Could you report every line from the entries that includes the word "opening"?

== Segment start ==

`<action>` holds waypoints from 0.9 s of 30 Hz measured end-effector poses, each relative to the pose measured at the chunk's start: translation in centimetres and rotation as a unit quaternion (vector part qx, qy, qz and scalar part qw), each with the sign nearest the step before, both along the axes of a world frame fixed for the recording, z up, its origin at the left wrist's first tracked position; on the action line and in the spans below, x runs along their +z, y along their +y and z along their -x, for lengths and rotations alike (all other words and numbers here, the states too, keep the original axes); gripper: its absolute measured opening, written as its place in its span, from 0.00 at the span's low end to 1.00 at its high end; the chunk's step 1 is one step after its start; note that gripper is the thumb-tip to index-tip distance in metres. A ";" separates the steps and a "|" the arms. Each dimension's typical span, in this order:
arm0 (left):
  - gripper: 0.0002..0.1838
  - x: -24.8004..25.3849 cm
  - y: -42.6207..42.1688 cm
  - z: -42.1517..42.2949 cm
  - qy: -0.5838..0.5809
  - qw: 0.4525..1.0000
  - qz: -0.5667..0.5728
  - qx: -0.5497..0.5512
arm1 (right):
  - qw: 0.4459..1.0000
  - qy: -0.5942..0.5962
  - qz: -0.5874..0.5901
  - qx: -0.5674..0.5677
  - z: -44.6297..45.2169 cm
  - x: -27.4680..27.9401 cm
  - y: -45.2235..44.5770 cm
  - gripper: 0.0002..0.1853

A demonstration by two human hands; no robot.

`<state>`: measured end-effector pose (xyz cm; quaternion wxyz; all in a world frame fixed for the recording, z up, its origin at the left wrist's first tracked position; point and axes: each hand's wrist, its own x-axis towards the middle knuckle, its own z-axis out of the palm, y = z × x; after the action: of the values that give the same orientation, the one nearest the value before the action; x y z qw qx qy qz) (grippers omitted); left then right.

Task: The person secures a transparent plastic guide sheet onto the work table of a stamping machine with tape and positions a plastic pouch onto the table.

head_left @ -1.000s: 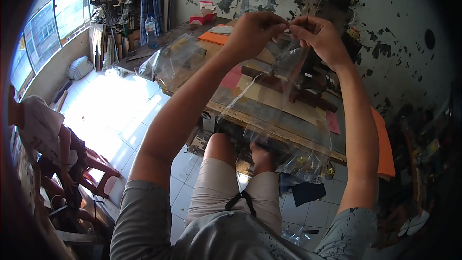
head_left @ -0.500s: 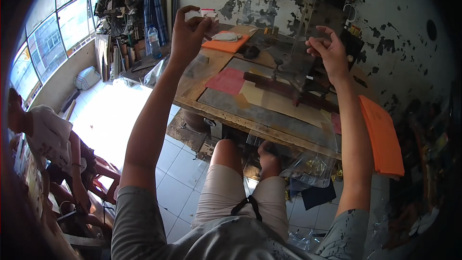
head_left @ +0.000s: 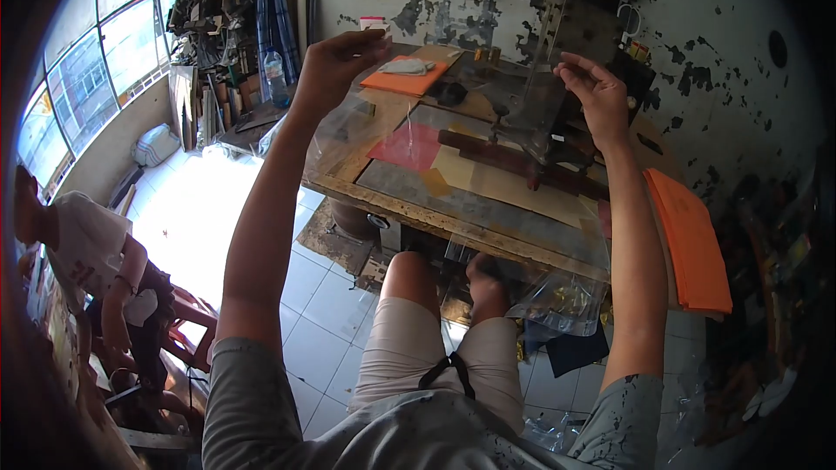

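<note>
Here, left hand (head_left: 338, 74): pinching clear plastic (head_left: 533, 122)
Right hand (head_left: 596, 97): pinching it too
Bench (head_left: 418, 216), far-left corner: orange stack (head_left: 402, 82)
Writing: too small to read

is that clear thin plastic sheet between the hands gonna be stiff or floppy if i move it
Probably floppy: the clear thin plastic sheet hangs with creases and glints between the left hand and right hand. Likely light for its size, since the wooden-edged table shows through it. Its glossy surface may be slippery.
</note>
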<state>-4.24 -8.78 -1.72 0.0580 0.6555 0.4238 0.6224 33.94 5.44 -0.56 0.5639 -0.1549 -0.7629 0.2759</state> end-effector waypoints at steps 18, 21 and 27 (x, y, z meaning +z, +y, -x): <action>0.17 0.2 -0.6 1.4 0.087 0.995 0.017 0.056 | 0.990 -0.124 -0.025 -0.055 0.0 0.2 -1.0 0.14; 0.18 0.5 -1.0 1.5 0.113 0.991 0.017 0.067 | 0.994 -0.096 -0.010 -0.053 0.3 0.1 -0.7 0.14; 0.14 0.9 -1.0 1.9 0.091 0.986 0.087 0.105 | 0.983 -0.142 -0.056 -0.099 0.3 0.2 -0.3 0.12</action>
<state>-6.09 -9.73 -0.83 0.0097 0.6538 0.5463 0.5235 33.60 5.17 -0.39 0.4821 -0.2357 -0.8303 0.1503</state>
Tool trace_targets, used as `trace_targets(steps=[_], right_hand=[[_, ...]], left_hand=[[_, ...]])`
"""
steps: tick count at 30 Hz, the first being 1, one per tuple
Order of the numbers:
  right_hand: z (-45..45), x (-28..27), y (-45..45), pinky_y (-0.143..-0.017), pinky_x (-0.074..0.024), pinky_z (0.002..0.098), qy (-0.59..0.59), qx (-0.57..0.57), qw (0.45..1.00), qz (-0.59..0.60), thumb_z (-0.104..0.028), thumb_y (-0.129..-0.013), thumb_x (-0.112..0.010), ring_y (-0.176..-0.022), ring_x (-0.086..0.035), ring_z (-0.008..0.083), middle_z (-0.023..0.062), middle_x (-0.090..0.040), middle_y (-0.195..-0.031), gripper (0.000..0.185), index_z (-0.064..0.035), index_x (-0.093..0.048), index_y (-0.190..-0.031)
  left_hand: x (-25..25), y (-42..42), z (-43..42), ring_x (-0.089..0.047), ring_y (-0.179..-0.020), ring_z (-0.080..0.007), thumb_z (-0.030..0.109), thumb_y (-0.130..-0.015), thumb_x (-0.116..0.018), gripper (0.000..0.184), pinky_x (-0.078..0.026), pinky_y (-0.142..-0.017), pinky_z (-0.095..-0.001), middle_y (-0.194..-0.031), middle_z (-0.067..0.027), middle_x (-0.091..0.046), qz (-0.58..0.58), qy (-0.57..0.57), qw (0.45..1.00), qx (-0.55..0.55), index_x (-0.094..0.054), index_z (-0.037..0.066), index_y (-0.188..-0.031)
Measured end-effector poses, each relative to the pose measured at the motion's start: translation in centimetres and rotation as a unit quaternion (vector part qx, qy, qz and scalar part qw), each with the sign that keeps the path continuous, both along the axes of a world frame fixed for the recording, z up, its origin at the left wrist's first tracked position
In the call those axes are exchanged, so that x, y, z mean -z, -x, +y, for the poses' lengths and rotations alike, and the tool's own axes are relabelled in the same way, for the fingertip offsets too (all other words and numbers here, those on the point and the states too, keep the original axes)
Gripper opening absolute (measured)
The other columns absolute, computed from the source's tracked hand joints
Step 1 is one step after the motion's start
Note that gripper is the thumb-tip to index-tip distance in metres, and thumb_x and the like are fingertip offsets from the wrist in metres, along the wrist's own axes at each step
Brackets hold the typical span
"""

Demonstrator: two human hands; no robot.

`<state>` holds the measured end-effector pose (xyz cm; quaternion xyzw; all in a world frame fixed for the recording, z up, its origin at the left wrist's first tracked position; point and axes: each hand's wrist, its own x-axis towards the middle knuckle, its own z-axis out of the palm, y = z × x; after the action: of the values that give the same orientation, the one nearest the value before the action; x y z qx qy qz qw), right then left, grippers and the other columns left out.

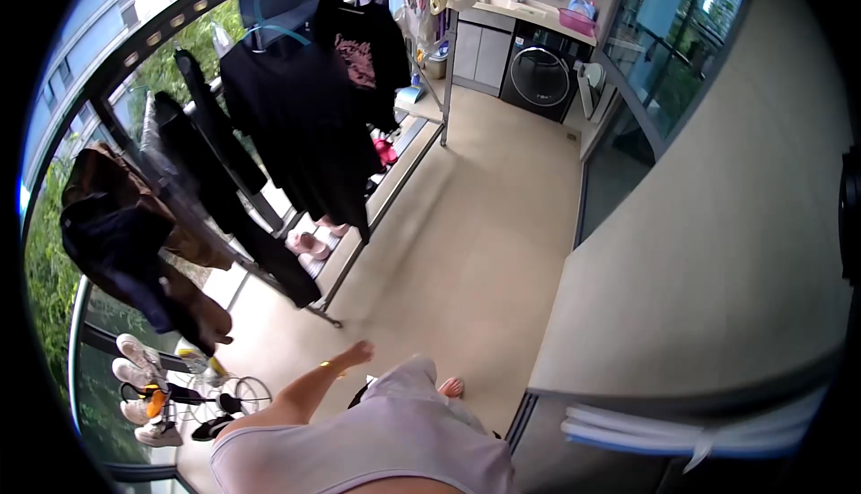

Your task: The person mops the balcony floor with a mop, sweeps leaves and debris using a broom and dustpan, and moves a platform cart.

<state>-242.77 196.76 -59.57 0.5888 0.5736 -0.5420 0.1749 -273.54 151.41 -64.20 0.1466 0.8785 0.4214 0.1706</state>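
Note:
My left hand (361,351) hangs low beside my body, a thin gold bracelet on its wrist. Its fingers look curled in, and nothing shows in them. Nearest to it is the foot of a metal drying rack (330,318). On that rack hang a long black top (291,108), a black T-shirt with a pink print (359,59) and long dark garments (211,180). A dark garment (117,243) and a brown one hang at the near end. My right hand is out of view.
Pale floor (484,225) runs to a black washing machine (540,74) and a sink counter (525,12) with a pink basin (577,21). A wall (708,252) stands on the right. Shoes (139,359) on a wire stand sit lower left; pink shoes (308,244) lie under the rack.

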Motion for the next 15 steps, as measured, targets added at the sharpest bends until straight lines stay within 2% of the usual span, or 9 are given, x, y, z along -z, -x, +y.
trace_targets(steps=[2, 3, 4, 5, 6, 10, 12, 14, 15], right_hand=[[6.4, 0.6, 12.8, -0.036, -0.0349, 0.0314, 0.025, 0.051, 0.998, 0.016, -0.033, -0.086, -0.042, -0.036, -0.043, 0.0171, 0.0049, -0.048, -0.049, 0.036, -0.007, -0.058, -0.066], [9.4, 0.2, 19.9, -0.036, -0.0351, 0.0316, 0.007, 0.027, 0.999, 0.042, -0.035, -0.087, -0.04, -0.035, -0.043, 0.0174, 0.0048, -0.048, -0.049, 0.038, -0.0069, -0.057, -0.067], [12.3, 3.7, 26.9, -0.036, -0.0356, 0.0318, -0.11, -0.075, 0.972, 0.193, -0.036, -0.087, -0.04, -0.035, -0.045, 0.019, 0.006, -0.051, -0.05, 0.047, -0.006, -0.057, -0.055], [14.3, -2.6, 35.8, -0.051, -0.0438, 0.0329, -0.111, -0.227, 0.964, 0.084, -0.028, -0.079, -0.051, -0.057, -0.055, 0.0202, 0.0098, -0.055, -0.058, 0.029, -0.0046, -0.058, -0.064], [17.6, 0.1, 41.9, -0.054, -0.0436, 0.0347, -0.249, -0.352, 0.874, 0.225, -0.022, -0.08, -0.046, -0.057, -0.055, 0.0218, 0.0119, -0.058, -0.062, 0.026, -0.0047, -0.059, -0.065], [24.7, -3.6, 63.1, -0.044, -0.0393, 0.0291, -0.283, -0.238, 0.873, 0.317, -0.014, -0.086, -0.04, -0.047, -0.048, 0.0151, 0.0063, -0.05, -0.055, 0.024, -0.0028, -0.054, -0.07], [26.8, -6.4, 66.9, -0.039, -0.0357, 0.0258, -0.164, -0.11, 0.904, 0.378, -0.01, -0.087, -0.039, -0.044, -0.044, 0.0108, 0.0029, -0.046, -0.055, 0.018, -0.0025, -0.051, -0.077], [29.4, -4.1, 68.1, -0.04, -0.0388, 0.0255, -0.166, -0.09, 0.922, 0.338, -0.007, -0.085, -0.045, -0.046, -0.047, 0.0128, 0.0039, -0.049, -0.057, 0.009, -0.0021, -0.05, -0.079], [31.3, -0.3, 67.6, -0.04, -0.0391, 0.0257, -0.181, -0.092, 0.934, 0.293, -0.003, -0.079, -0.049, -0.048, -0.049, 0.0132, 0.0041, -0.051, -0.058, 0.004, -0.0028, -0.052, -0.076]], left_hand=[[-6.5, -0.3, 1.5, -0.045, -0.048, -0.0142, 0.017, -0.079, -0.049, 0.014, -0.032, -0.042, -0.0275, -0.057, -0.0031, -0.046, -0.372, -0.096, 0.917, -0.108, -0.052, 0.009, -0.068], [-2.3, 0.0, -1.0, -0.049, -0.048, -0.0144, 0.016, -0.079, -0.049, 0.016, -0.035, -0.041, -0.0272, -0.058, -0.0052, -0.051, -0.485, -0.089, 0.864, -0.101, -0.053, 0.008, -0.066], [-5.3, 0.3, 1.6, -0.056, -0.056, -0.0153, 0.017, -0.079, -0.05, 0.016, -0.042, -0.046, -0.0284, -0.069, -0.0086, -0.059, -0.469, 0.057, 0.855, -0.215, -0.055, 0.006, -0.069], [-5.5, 2.2, 3.2, -0.056, -0.056, -0.0153, 0.017, -0.079, -0.05, 0.016, -0.042, -0.046, -0.0284, -0.069, -0.0086, -0.059, -0.47, 0.055, 0.853, -0.22, -0.055, 0.006, -0.069], [-5.5, 4.2, 4.1, -0.057, -0.058, -0.0168, 0.017, -0.079, -0.051, 0.015, -0.043, -0.048, -0.0297, -0.074, -0.0086, -0.061, -0.461, 0.062, 0.867, -0.177, -0.057, 0.006, -0.072], [1.6, 16.6, 4.0, -0.059, -0.061, -0.021, 0.017, -0.075, -0.054, 0.013, -0.046, -0.051, -0.0331, -0.078, -0.0095, -0.063, -0.431, 0.187, 0.877, 0.1, -0.061, 0.008, -0.071], [6.4, 26.1, 5.6, -0.06, -0.061, -0.0229, 0.017, -0.072, -0.055, 0.012, -0.047, -0.052, -0.0345, -0.078, -0.0102, -0.064, -0.342, 0.237, 0.884, 0.212, -0.063, 0.009, -0.069], [-2.9, 39.3, 16.0, -0.055, -0.052, -0.021, 0.017, -0.072, -0.052, 0.014, -0.043, -0.048, -0.0356, -0.055, -0.01, -0.054, -0.344, 0.172, 0.915, -0.119, -0.057, 0.005, -0.064], [-7.4, 46.5, 21.2, -0.056, -0.058, -0.018, 0.02, -0.074, -0.051, 0.016, -0.043, -0.051, -0.0347, -0.063, -0.0093, -0.057, -0.316, 0.165, 0.921, -0.159, -0.057, 0.006, -0.069]])
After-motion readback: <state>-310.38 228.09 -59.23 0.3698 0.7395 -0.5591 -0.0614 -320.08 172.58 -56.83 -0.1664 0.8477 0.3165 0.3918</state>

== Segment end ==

### Solution to the problem:
`<action>` holds waypoints from 0.9 s of 30 Hz measured end-effector poses, each relative to the pose measured at the chunk's start: translation in centimetres and rotation as a unit quaternion (vector part qx, qy, qz and scalar part qw), each with the sign nearest the step before, both along the axes of a world frame fixed for the recording, z up, its origin at the left wrist's first tracked position; on the action line and in the spans below, x runs along their +z, y along their +y and z along their -x, for lengths and rotations alike (all other words and numbers here, the states too, keep the original axes); gripper: its absolute measured opening, written as its place in its span, from 0.00 at the span's low end to 1.00 at its high end; the chunk's step 1 is one step after its start; note that gripper is the thumb-tip to index-tip distance in metres. A ";" separates the steps and a "|" the arms. Each dimension's typical span, in this order:
Gripper opening absolute (measured)

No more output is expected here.